ACTIVITY:
Nothing before the line containing "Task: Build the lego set" belongs in the answer; quote that line and all lines after it through the end of the material, word for word.

□ □ □ □ □ □ □

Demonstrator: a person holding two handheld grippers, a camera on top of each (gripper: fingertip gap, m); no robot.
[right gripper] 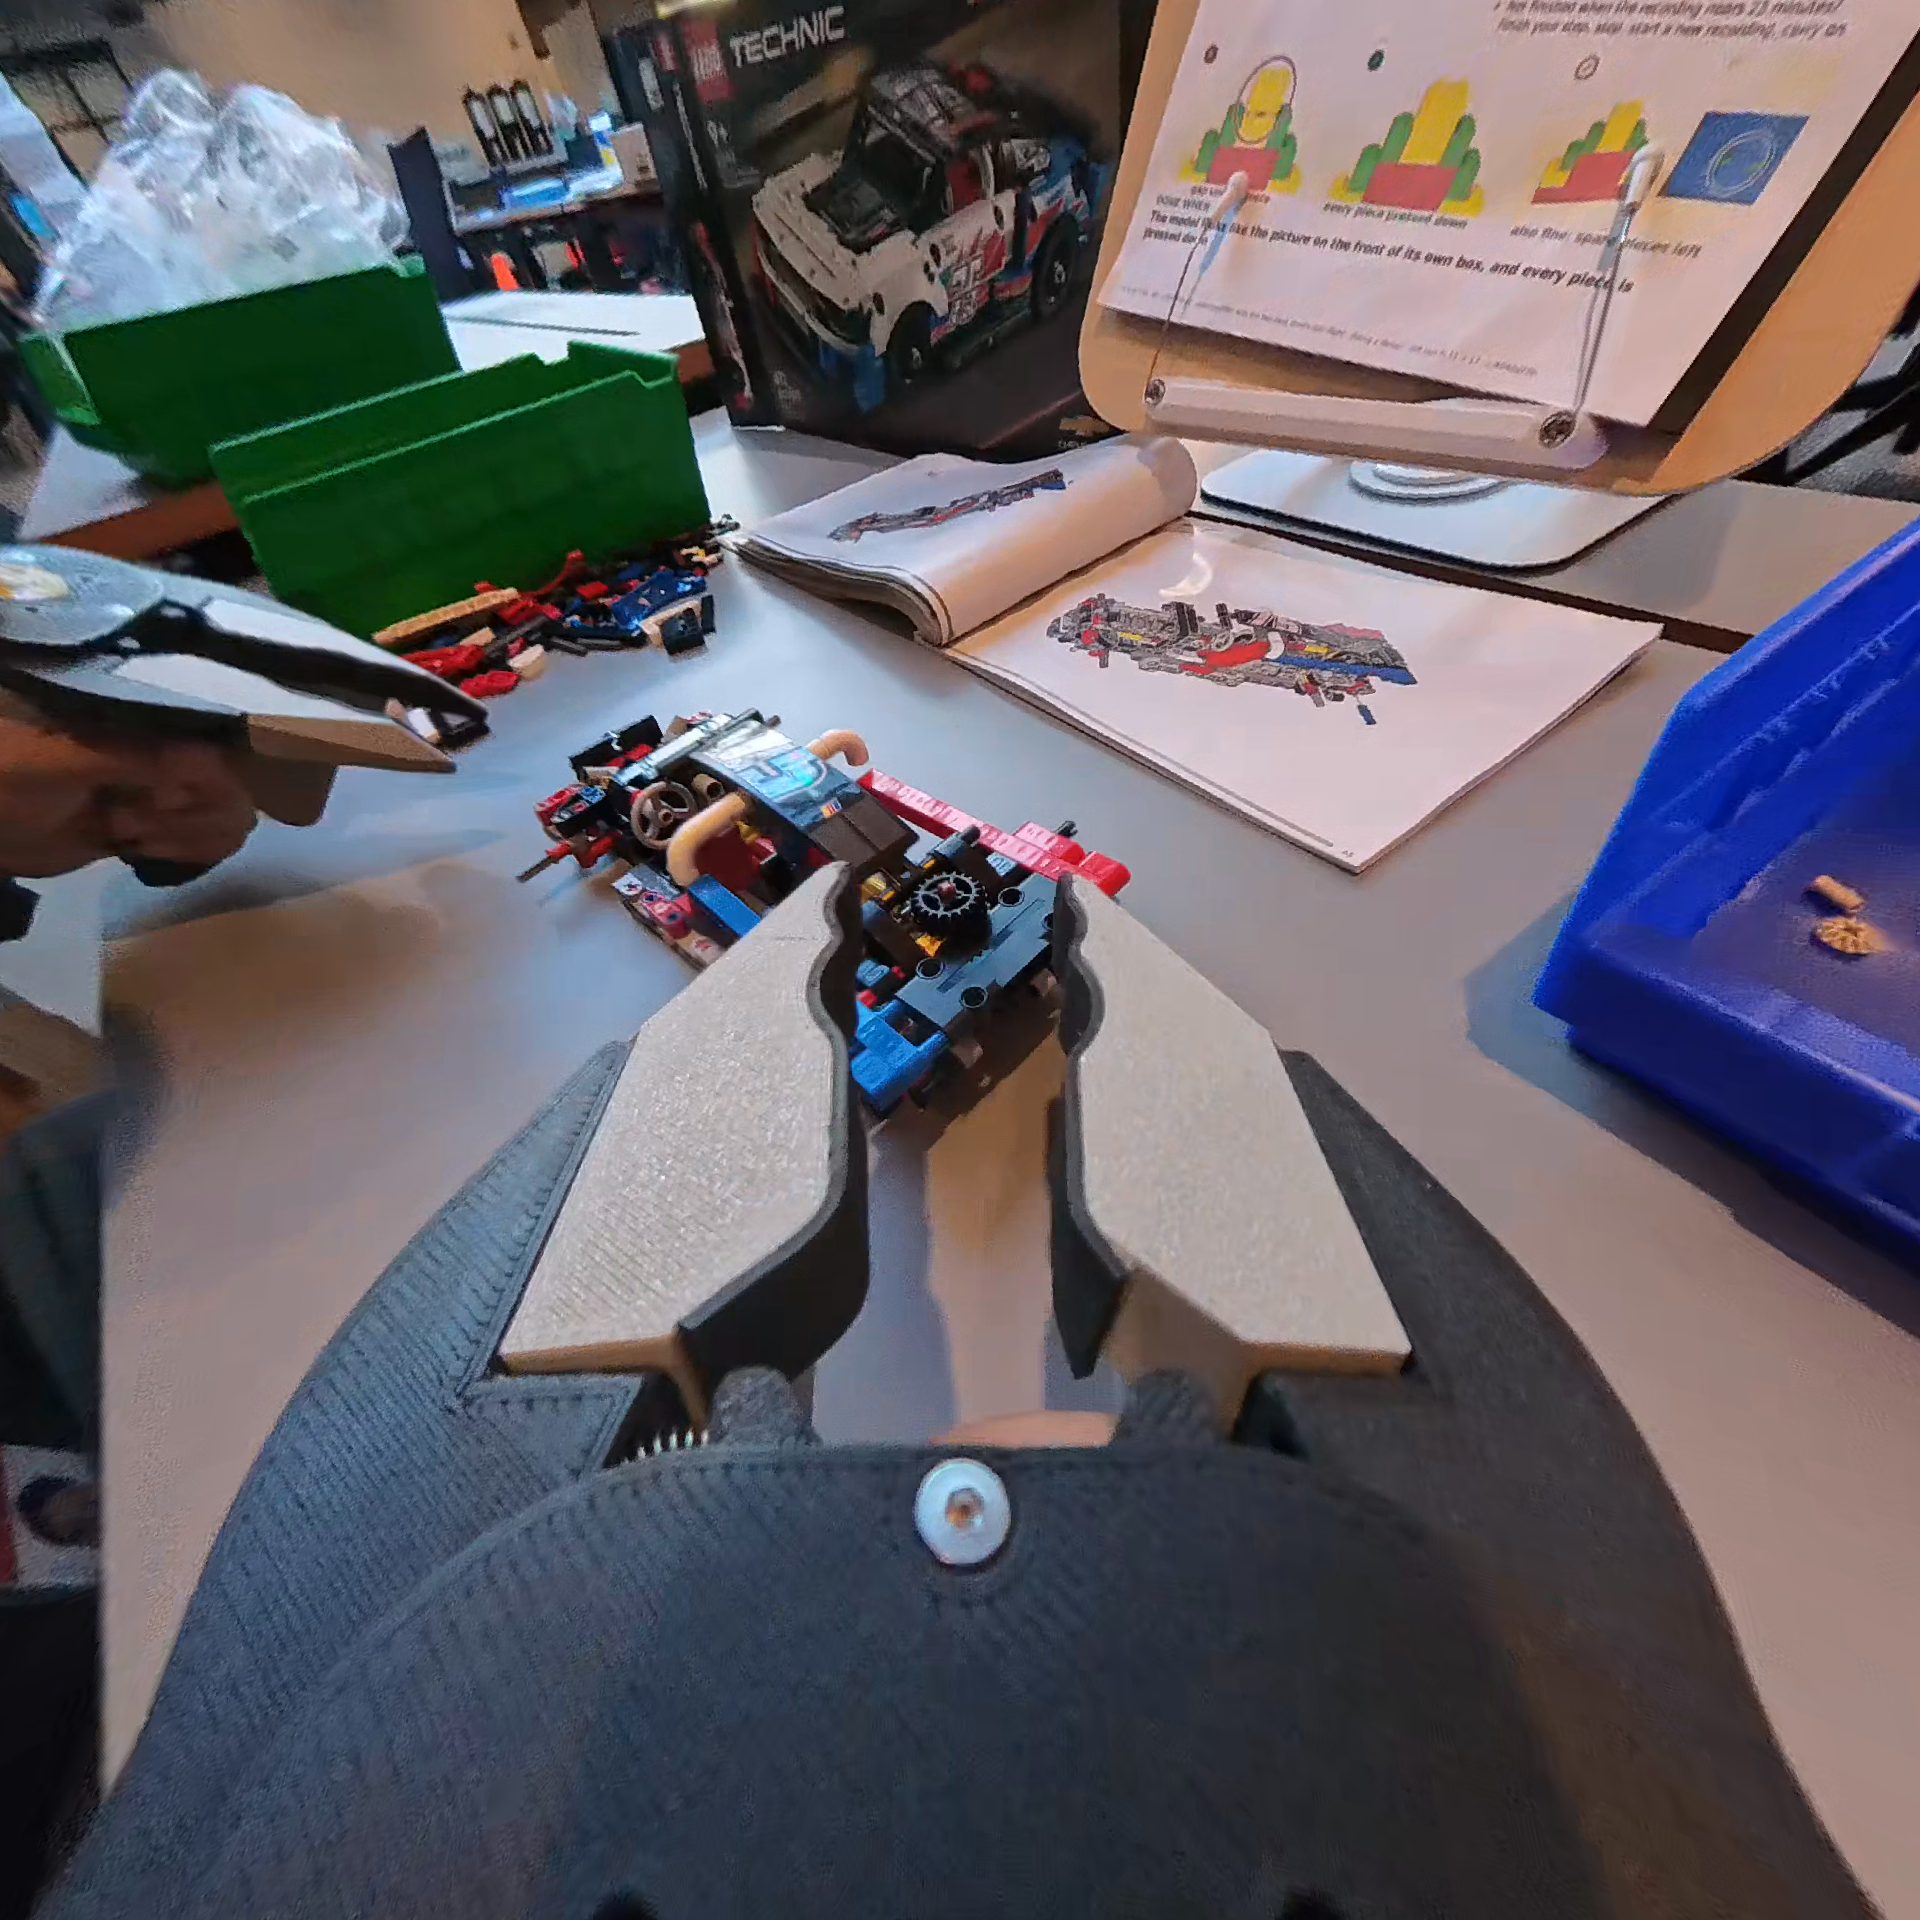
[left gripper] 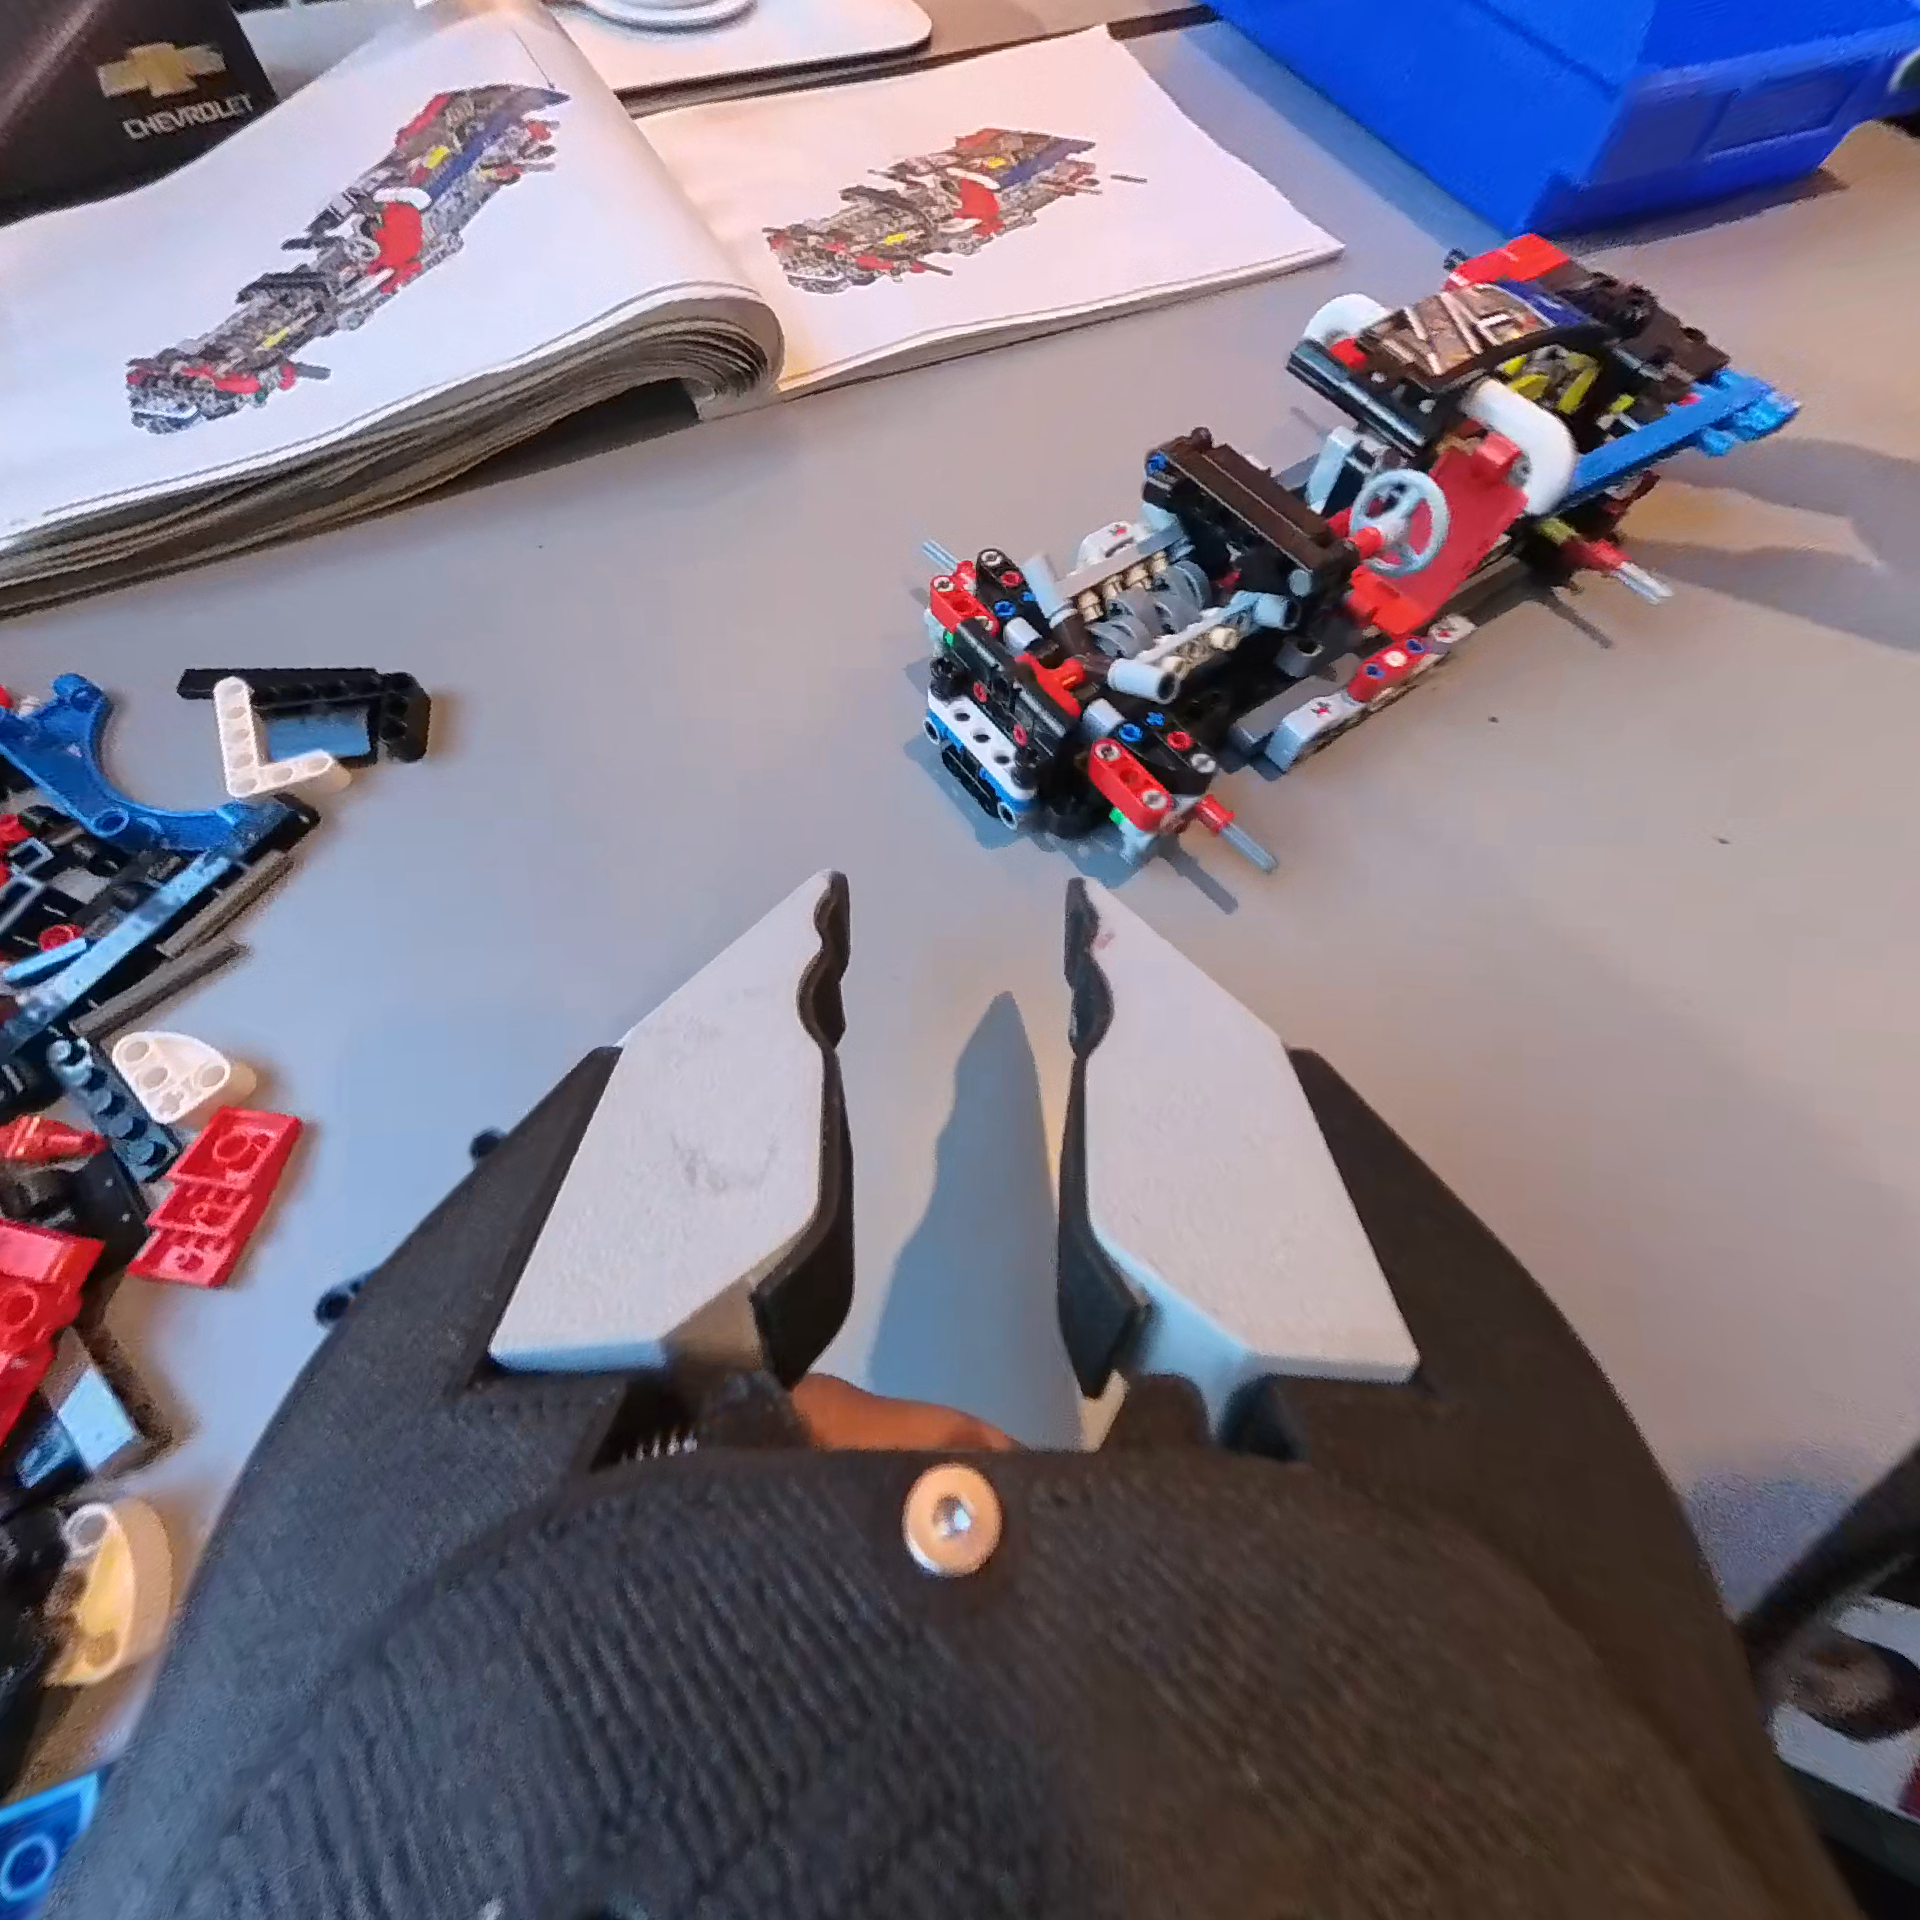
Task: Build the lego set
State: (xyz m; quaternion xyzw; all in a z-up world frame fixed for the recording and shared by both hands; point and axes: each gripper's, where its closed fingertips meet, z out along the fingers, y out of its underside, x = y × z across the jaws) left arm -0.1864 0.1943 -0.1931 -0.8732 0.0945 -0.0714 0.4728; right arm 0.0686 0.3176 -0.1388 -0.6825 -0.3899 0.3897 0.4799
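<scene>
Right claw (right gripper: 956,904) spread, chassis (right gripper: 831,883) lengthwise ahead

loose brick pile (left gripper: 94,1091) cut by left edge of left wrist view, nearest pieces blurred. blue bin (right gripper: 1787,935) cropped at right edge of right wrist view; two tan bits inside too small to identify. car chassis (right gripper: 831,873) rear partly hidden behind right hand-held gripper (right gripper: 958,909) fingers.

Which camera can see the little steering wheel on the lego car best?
The left wrist view. There the grey steering wheel faces the camera, clear, next to the red part of the lego car. In the right wrist view the steering wheel is smaller, farther off and a bit blurred, beyond the open right gripper.
</scene>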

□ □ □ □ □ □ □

RESPONSE TO THIS EXERCISE:
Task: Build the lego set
State: (xyz m; quaternion xyzw; all in a z-up world frame fixed for the recording and shared by both hands; point and axes: each gripper's, where its closed fingertips meet, z out along the fingers, y out of its underside, x = y × z across the jaws) left arm -0.1864 0.1943 -0.1931 -0.8732 0.0945 -0.0714 0.4728; right arm 0.0686 0.3176 -0.1388 -0.6825 -0.3899 0.3897 0.4799
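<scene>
Right claw (right gripper: 956,904) spread, chassis (right gripper: 831,883) lengthwise ahead

loose brick pile (left gripper: 94,1091) cut by left edge of left wrist view, nearest pieces blurred. blue bin (right gripper: 1787,935) cropped at right edge of right wrist view; two tan bits inside too small to identify. car chassis (right gripper: 831,873) rear partly hidden behind right hand-held gripper (right gripper: 958,909) fingers.

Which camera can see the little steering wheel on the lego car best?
The left wrist view. There the grey steering wheel faces the camera, clear, next to the red part of the lego car. In the right wrist view the steering wheel is smaller, farther off and a bit blurred, beyond the open right gripper.
</scene>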

With that, the exercise is complete.